@Dewster, thanks for your thoughtful reply.
"For the group of 3 pins: the middle pin should be ground, the outer two should be +3.3V. Turning the encoder should cause the outer pins to go to ground and then return high."
The outer two pins go from around 1.9 V to 3.3 V when I rotate the encoder. I guess I am not seeing them going down to 0V, due to limitations of my cheap multimeter, rather than the encoder being bad.
"For the group of 2 pins: one should be ground and the other +3.3V. Pressing the encoder should cause the high pin to go to ground, releasing should make it go back high."
Behaves exactly as you describe.
At this point my best guess is:
1) The encoders are not healthy.
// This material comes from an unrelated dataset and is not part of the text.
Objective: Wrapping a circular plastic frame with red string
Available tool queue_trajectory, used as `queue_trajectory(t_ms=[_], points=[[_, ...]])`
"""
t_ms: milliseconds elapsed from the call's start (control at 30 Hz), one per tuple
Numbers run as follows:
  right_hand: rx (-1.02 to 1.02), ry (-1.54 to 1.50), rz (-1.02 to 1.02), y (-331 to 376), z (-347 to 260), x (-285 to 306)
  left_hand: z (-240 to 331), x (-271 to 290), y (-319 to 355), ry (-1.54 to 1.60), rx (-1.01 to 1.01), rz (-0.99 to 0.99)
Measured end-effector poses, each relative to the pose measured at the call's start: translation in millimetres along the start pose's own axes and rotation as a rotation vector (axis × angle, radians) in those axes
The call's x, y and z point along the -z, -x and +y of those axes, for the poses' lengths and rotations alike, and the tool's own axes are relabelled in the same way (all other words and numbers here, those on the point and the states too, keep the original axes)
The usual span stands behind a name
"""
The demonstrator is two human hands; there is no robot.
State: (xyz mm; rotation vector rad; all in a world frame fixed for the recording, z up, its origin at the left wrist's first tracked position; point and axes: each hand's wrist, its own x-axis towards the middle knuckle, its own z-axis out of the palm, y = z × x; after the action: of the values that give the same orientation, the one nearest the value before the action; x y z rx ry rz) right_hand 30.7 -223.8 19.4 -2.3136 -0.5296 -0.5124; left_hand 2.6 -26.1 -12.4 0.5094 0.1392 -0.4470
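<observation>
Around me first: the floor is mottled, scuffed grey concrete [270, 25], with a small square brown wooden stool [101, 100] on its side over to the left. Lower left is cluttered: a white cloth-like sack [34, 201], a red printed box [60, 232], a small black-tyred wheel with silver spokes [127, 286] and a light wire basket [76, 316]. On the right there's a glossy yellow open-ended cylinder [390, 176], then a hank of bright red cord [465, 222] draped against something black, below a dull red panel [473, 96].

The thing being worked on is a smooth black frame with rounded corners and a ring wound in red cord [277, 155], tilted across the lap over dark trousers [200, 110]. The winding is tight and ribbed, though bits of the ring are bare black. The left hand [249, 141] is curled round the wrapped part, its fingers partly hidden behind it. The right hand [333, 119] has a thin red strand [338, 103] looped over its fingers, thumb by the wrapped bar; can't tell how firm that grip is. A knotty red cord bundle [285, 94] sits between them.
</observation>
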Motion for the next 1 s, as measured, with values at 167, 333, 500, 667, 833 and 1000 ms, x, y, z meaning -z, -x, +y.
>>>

I'll try to get my hands on an oscilloscope, and perhaps one of the Alps Engineering EC11 encoder to compare. Or,
2) Somehow in the FPGA re-compiling process etc., the signal read pins got disabled (or something along these lines).
Any of these theories make sense to you? I agree wiring (instead of these more exotic theories) is the most likely issue, although when I double check I think I am matching the PCB layout / schematic etc. I also tried a single encoder on a breadboard in isolation (including flipping some of the pins), but still could not get the display to react.
"And I'm always up for a video call!"
That is very kind of you and much appreciated. I may very well take you up on the offer in a few weeks (once I am back from a work trip, if my debugging is not successful).